Why is that? Why is self-compassion so hard? Why do we over-complicate self care?
I think it’s part socialization and part bad habits. In a fast-paced world where overwork and being too busy to sleep or eat are glorified and signal success, of course taking time off for a vacation or shirking responsibilities for personal time would be considered strange and/or selfish. But self care is the best way to be selfish. After all, you cannot pour from an empty cup. You give your best when you’re at your best, after all.
Or can this be different?
Iroh from the Avatar series said, “Sometimes the best way to solve your own problems is to help someone else.”

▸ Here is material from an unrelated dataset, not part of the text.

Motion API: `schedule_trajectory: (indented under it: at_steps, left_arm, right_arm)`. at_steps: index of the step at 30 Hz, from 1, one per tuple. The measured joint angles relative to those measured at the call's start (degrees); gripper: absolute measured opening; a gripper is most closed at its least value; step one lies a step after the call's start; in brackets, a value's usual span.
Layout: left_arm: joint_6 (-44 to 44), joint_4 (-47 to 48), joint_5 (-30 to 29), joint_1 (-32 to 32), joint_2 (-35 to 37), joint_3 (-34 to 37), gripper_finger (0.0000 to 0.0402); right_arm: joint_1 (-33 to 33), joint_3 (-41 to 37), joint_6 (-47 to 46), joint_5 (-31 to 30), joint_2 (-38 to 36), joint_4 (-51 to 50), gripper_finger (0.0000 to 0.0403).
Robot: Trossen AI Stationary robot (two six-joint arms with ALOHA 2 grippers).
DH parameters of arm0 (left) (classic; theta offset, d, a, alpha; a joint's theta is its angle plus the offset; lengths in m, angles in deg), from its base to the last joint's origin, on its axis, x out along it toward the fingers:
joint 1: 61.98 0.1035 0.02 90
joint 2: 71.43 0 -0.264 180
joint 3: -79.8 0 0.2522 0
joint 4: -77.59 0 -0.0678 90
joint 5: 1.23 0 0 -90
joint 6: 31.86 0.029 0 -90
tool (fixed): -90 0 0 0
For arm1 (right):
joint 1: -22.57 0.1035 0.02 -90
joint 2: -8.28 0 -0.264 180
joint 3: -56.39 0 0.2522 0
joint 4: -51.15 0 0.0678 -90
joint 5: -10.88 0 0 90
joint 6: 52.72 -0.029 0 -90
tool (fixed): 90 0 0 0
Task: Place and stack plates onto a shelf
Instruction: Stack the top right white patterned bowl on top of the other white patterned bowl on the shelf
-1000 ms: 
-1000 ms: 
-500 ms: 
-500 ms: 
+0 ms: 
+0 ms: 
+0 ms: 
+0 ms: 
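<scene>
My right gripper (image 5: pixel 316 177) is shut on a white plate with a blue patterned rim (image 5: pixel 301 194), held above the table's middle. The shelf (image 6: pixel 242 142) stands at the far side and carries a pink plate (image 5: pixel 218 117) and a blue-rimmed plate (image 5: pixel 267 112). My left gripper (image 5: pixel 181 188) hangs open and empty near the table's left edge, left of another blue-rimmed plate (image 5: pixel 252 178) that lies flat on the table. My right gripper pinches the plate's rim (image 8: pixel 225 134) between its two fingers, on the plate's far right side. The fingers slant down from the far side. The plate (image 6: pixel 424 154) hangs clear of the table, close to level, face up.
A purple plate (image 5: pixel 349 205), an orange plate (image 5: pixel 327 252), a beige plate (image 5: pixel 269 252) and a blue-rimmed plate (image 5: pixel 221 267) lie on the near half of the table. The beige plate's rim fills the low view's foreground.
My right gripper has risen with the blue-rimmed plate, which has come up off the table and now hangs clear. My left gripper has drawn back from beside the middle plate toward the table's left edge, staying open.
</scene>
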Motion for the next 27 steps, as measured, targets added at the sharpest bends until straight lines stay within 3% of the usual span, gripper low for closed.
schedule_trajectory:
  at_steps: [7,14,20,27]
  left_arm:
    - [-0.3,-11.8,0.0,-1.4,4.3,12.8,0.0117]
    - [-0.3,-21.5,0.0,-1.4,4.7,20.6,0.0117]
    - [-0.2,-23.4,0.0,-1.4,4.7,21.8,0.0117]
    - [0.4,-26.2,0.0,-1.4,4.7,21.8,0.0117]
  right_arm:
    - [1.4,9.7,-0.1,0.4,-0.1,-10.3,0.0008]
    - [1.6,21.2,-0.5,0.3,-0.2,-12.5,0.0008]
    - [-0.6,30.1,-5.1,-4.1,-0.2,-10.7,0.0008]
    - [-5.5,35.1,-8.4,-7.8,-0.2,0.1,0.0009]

This may seem counter-intuitive, draining even. I know that you cannot pour from an empty cup, but perhaps my cup is filled whenever I interact with someone who needs my help. Perhaps my cup is filled when I know that I can be of service to others. And I think that for me, when I can’t direct my love and compassion to the things or people I want to direct them to, I need to direct them elsewhere. And it does help. If I can’t put my all into a project because I’m exhausted, or if I can’t fully show someone how much I care, or if there are barriers between me and the very thing I want, I have to make myself turn in another direction.
It works. When I felt heartbreak, I wrote a letter to a good friend and let her know how much she meant to me. When I felt lost, I gave advice to another person. When I was emotionally exhausted, I gave my attention to someone who needed help. And something amazing always happens: I feel better. I feel lighter. I feel like myself again.
Perhaps it’s because I was born to serve others. This journey of service can be a very difficult, draining, and lonely one, but it doesn’t have to be. Those who serve can always find comfort, light, and compassion in others. You receive what you give, after all. But this life of service must be balanced with self care and self compassion. We all deserve the very best, because we give others our best. It’s something I continually strive to believe, that if I can think the world of someone, then I deserve to be thought of in the same way. I deserve the world and all of the goodness it has to offer.